## Directions:
Please copy the data below exactly; none of the pictures in it belong in the copy.

## Collected material:
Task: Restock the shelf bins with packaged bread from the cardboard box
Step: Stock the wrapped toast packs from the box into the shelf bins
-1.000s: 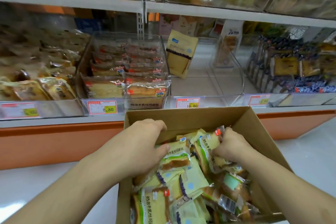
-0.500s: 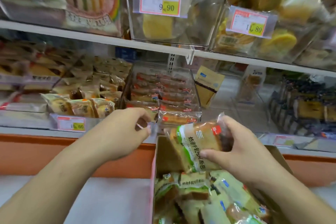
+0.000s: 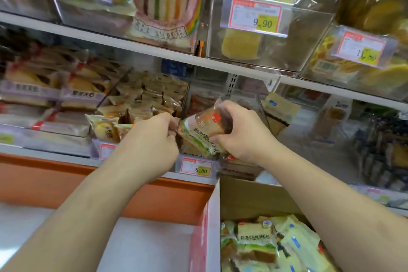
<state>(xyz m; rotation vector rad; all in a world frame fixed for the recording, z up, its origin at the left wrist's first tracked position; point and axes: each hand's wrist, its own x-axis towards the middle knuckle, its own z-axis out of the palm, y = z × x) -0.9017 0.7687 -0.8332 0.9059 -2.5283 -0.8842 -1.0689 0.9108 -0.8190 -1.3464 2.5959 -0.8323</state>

## Result of this exercise:
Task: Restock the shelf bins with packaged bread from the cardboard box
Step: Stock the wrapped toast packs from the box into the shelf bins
-1.000s: 
-0.500s: 
+0.000s: 
<state>(xyz m; rotation vector rad; all in a world frame fixed for the recording, z up, its origin at the left wrist's first tracked position; point and axes: each hand's wrist, its own x-axis towards the middle knuckle, its own z-axis out of the palm, y = z × x) -0.9017 0.7687 -0.8332 0.9059 -2.5283 -0.8842 -1.0689 0.9108 -0.8190 -1.3464 2.5959 -0.8323</state>

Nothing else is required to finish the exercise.